Nuestro cliente compró un apartamento de 500 pies cuadrados en el emergente distrito de Ciudad del Río, en Medellín, y se enfrentó a la realidad de la microvida urbana: ¿cómo encajar una vida completa en un espacio reducido sin compromisos constantes?
El reto: crear zonas de vida diferenciadas — dormitorio, sala, área de trabajo — en un espacio donde las divisiones tradicionales harían que todo se sintiera apretado y claustrofóbico.

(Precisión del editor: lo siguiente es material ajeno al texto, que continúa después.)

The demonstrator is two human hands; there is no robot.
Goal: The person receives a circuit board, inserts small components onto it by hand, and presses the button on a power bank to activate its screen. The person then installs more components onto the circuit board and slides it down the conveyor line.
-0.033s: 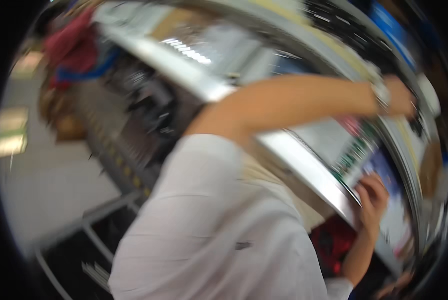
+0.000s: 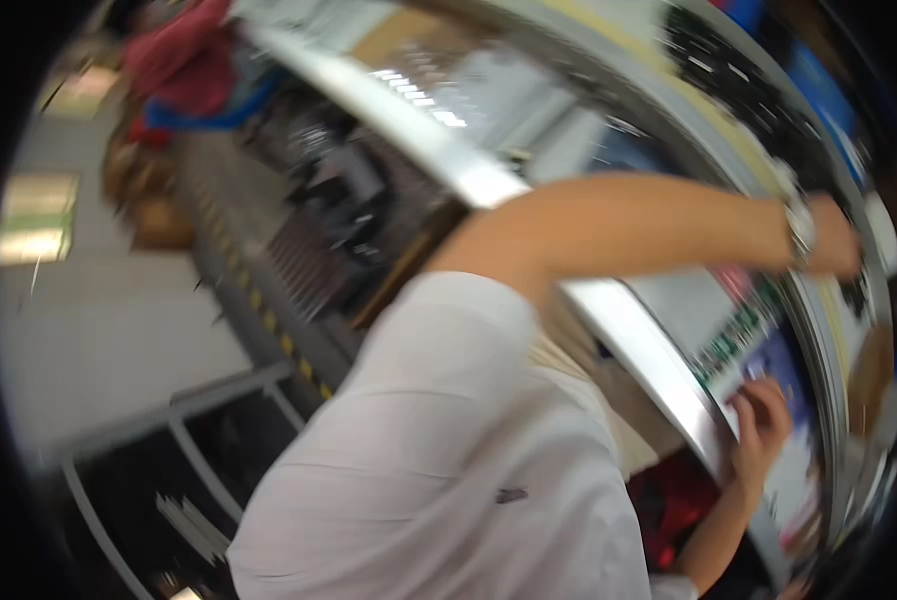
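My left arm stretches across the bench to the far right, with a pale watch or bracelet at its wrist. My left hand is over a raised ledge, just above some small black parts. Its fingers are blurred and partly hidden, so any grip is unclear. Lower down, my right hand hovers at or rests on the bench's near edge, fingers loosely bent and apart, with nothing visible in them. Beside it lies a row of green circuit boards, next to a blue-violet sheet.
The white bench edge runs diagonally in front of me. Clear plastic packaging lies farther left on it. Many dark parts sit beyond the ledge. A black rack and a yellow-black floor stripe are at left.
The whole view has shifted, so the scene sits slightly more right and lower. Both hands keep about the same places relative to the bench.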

Nuestra solución fue un espacio transformable con identidad permanente. En lugar de un estudio que siempre parece un dormitorio o siempre se siente como una oficina, diseñamos una planta abierta que cambia de función a lo largo del día manteniendo claridad espacial. La sala durante el día se convierte en dormitorio por la noche, pero cada configuración se siente intencional y completa, no temporal. Un muro verde vivo en la terraza extiende la sensación de amplitud hacia el exterior, incorporando al hogar el carácter exuberante del paisaje de Medellín.
El resultado: 500 pies cuadrados que se viven como mucho más. El cliente obtuvo la flexibilidad que requiere habitar espacios pequeños, sin el caos visual que normalmente los acompaña — prueba de que los microapartamentos pueden sentirse amplios cuando se diseñan con intención.